I'm ok with her being just a family dog, I think my husband's expectation might be a little much though. Any thoughts?


----------



## westbrook (May 10, 2002)

she will do both...be a great family dog and protect the property. Give her 3 years to fully mature.

and.....pixies! where are pixies of her???? we want pixies so we can ogle over her and go oh and awe!


----------



## Kazahleenah (Nov 3, 2004)

She'll grow and fill both jobs. As Westbrook said, just give her time to grow up. 

And yes, definatly need piccies!!!


----------



## eclipchic (Oct 24, 2010)

Ha! You'd think I was on the goat forum  Of course I have cute pictures


----------



## DarleneJ (Jan 29, 2012)

Oh geese, she's just beautiful! What a love.


----------



## BarbadosSheep (Jun 27, 2011)

Very cute baby!! Have fun with her!


----------



## Laurie J (Mar 9, 2005)

Very cute! Had to cringe a little though, when I saw her in the house! Our Great Pyrs have never been in the house, and, if she stays in much, it'll be hard to convince her she's a livestock guardian and not just a pet.


----------



## westbrook (May 10, 2002)

I love the fact that you are bonding the pup with the baby - both are darling!
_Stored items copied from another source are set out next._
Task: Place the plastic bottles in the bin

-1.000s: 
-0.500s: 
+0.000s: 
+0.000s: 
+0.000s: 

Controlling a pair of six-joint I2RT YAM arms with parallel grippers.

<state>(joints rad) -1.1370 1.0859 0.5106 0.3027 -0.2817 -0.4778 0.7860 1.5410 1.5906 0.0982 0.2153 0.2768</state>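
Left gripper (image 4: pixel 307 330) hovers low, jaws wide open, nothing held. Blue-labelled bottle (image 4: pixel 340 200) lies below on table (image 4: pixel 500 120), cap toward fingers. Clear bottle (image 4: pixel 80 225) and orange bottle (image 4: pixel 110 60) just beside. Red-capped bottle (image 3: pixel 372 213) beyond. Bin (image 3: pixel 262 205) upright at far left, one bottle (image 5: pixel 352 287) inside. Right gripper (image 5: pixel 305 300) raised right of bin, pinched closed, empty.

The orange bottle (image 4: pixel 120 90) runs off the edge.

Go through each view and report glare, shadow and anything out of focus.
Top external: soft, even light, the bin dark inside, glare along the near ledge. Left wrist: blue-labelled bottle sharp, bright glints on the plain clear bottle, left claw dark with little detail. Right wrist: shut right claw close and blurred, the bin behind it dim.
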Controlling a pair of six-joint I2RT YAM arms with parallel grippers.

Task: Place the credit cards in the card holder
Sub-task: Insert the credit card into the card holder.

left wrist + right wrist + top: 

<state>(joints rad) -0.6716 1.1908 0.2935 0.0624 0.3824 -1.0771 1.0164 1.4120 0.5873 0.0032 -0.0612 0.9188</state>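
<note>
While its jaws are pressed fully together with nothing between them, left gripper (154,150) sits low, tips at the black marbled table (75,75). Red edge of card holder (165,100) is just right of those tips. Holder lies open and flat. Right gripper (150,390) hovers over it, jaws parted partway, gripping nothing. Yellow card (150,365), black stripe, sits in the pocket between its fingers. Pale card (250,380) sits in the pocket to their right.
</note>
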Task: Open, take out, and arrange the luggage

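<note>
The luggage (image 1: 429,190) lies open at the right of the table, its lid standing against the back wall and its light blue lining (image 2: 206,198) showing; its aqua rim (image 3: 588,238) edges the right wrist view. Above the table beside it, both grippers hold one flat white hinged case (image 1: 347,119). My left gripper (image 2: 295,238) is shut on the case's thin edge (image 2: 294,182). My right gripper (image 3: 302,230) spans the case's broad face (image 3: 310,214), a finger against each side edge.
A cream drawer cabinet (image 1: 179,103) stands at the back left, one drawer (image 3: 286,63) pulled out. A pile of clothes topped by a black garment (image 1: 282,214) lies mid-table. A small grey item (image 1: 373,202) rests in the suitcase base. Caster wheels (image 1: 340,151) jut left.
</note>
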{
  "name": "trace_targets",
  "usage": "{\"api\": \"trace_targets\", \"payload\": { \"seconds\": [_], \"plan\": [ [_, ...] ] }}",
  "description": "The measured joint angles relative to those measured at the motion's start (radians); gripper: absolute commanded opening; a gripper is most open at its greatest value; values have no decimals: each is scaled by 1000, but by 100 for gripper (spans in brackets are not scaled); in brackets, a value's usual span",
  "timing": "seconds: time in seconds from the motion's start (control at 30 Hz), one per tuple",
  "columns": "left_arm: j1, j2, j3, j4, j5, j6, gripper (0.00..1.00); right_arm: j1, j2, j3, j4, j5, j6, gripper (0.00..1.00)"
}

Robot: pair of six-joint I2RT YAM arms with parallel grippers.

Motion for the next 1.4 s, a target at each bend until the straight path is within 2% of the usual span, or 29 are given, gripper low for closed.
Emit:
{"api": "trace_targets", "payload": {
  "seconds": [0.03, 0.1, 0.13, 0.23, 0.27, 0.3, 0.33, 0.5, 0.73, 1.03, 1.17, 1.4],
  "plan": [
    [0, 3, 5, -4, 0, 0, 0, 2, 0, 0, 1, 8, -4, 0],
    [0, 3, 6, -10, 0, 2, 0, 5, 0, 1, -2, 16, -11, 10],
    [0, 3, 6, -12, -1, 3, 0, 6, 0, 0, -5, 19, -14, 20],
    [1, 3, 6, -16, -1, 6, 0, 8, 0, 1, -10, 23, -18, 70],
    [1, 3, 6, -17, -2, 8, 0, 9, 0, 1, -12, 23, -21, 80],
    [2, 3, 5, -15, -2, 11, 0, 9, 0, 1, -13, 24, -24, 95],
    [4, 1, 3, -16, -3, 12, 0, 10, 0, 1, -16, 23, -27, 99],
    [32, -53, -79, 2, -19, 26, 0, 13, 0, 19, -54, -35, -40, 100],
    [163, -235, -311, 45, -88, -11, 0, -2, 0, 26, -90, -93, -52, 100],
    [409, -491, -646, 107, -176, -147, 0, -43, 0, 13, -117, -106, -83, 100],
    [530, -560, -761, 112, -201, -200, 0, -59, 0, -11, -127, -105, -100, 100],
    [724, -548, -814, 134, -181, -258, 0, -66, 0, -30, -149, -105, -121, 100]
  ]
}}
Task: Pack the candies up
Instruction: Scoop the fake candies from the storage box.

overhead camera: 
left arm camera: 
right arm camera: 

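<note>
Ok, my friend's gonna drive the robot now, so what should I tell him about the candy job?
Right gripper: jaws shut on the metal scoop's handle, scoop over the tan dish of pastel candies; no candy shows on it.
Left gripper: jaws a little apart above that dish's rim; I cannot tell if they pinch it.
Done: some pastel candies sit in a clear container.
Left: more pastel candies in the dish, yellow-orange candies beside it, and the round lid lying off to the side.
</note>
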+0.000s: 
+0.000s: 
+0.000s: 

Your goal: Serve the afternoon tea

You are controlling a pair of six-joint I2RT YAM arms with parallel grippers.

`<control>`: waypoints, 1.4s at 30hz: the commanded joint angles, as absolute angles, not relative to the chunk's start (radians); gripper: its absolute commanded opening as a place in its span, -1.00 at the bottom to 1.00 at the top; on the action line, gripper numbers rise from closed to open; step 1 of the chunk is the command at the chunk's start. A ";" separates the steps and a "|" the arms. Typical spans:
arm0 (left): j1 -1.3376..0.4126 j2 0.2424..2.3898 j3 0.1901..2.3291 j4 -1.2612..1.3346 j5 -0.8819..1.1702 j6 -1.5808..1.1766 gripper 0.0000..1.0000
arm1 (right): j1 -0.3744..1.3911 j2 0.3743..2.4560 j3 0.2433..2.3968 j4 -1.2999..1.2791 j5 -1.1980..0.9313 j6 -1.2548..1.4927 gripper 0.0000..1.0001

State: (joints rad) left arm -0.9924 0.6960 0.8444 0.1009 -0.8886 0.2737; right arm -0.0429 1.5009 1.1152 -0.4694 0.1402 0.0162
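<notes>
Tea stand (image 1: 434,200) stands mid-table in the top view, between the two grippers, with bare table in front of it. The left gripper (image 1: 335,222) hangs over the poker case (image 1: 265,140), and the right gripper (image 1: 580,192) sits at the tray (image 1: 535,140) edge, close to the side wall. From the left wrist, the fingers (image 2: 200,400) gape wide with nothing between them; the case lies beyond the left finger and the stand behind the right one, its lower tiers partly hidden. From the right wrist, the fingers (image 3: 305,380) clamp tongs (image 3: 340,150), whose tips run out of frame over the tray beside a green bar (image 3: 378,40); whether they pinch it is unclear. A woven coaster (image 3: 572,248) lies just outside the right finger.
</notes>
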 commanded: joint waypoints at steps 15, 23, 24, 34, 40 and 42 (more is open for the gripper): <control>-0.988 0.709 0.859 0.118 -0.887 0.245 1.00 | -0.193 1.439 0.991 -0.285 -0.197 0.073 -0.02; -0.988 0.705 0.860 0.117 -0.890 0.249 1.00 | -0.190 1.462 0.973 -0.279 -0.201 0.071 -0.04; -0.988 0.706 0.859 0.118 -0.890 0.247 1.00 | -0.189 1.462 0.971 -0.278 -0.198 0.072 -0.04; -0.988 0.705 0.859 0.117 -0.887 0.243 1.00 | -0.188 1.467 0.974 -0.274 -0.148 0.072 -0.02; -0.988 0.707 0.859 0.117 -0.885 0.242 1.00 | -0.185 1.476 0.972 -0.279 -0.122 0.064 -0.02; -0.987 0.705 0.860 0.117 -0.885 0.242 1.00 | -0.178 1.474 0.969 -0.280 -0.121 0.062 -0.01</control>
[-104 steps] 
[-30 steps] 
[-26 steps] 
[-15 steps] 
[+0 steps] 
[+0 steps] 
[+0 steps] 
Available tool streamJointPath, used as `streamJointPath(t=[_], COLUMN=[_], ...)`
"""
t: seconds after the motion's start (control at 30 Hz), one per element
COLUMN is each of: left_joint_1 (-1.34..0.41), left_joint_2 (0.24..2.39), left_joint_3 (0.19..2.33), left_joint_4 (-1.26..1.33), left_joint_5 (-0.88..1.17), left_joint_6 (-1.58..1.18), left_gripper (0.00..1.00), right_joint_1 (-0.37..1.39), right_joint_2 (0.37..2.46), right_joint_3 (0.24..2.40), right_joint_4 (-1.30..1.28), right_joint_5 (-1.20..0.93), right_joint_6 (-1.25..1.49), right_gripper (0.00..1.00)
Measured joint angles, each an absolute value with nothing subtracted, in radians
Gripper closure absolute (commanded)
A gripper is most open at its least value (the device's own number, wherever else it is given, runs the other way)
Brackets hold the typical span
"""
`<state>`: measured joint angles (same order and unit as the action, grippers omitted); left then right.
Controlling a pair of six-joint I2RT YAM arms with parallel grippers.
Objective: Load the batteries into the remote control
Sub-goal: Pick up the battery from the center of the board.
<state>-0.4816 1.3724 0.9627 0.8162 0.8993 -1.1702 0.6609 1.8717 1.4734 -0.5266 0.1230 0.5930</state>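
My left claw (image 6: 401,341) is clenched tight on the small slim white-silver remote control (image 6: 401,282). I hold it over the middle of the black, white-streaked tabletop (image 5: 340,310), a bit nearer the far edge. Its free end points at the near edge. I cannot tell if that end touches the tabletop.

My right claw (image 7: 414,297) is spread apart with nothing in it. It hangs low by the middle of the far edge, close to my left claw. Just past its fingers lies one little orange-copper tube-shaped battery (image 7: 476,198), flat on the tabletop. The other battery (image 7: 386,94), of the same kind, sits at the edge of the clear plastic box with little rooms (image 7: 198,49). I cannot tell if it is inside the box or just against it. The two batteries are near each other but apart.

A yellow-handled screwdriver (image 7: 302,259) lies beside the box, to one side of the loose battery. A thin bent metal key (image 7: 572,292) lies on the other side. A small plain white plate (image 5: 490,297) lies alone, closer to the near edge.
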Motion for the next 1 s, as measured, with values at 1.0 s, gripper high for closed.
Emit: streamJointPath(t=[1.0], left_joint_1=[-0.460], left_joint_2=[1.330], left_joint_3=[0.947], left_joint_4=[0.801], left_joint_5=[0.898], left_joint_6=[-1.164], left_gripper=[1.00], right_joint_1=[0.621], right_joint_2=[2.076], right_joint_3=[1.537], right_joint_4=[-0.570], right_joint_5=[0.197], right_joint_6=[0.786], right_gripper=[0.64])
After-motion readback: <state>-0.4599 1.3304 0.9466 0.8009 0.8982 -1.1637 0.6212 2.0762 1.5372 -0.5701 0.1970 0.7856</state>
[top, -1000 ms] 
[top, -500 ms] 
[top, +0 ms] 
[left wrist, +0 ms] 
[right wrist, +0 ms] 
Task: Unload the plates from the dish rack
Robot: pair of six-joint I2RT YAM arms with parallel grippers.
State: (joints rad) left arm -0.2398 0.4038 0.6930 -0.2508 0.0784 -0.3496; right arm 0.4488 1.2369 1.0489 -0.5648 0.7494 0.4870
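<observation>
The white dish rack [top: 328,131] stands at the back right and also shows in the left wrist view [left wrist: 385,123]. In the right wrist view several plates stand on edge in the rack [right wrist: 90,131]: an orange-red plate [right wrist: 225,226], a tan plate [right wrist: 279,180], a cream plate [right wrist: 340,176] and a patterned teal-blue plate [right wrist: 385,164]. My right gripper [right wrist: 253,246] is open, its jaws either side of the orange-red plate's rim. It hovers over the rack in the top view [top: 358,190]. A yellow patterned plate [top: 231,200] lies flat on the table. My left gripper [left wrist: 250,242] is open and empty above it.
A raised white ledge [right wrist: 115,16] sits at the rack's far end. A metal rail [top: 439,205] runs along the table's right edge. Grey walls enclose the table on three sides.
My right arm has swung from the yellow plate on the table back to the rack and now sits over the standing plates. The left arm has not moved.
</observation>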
gonna make a great all round protection dog.. the family, house, livestock, anything within his fenced area.

when starting the obedience training... make sure the baby has a treat and tells the dog.. sit! start the pecking order (alpha) early.

make sure to get photos of the puppy as he grows... do you have a wall that you mark the kids height? put the puppy against the wall and start marking his growth too! the kids would get a kick out of getting to mark the puppy on the wall!


----------